EXERCISE OBJECTIVE. All lines from the one containing "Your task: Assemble" to the end of the listing below are to be reproduced exactly, and no others.
_ _ _ _ _
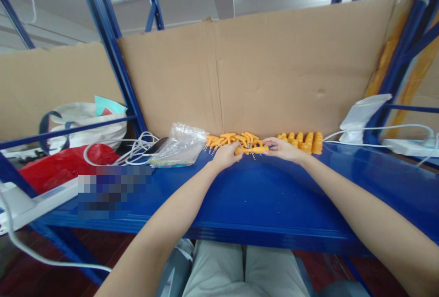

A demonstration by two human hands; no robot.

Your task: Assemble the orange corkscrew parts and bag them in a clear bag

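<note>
My left hand [226, 156] is closed on the T-shaped handle end of an orange corkscrew [255, 149], held level just above the blue shelf [260, 196]. At its other end, the fingers of my right hand [284, 149] grip an orange tube-like sleeve, in line with the handle; no metal spiral shows between them. Behind my hands lies a pile of orange-handled corkscrews [228, 138], their metal spirals pointing towards me. To the right of the pile, several orange sleeves [303, 141] stand upright in a close group.
Left of the pile lies a clear plastic bag [185, 143], beside white cables [137, 148] and a red bag [72, 164]. Cardboard [267, 72] walls off the back. A white power strip [408, 147] and a pale plastic bag [361, 116] are at the right.
</note>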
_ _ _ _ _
TASK ANSWER.
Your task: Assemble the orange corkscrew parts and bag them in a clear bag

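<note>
My left hand [226, 156] is closed on the T-shaped handle end of an orange corkscrew [255, 149], held level just above the blue shelf [260, 196]. At its other end, the fingers of my right hand [284, 149] grip an orange tube-like sleeve, in line with the handle; no metal spiral shows between them. Behind my hands lies a pile of orange-handled corkscrews [228, 138], their metal spirals pointing towards me. To the right of the pile, several orange sleeves [303, 141] stand upright in a close group.
Left of the pile lies a clear plastic bag [185, 143], beside white cables [137, 148] and a red bag [72, 164]. Cardboard [267, 72] walls off the back. A white power strip [408, 147] and a pale plastic bag [361, 116] are at the right.
</note>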

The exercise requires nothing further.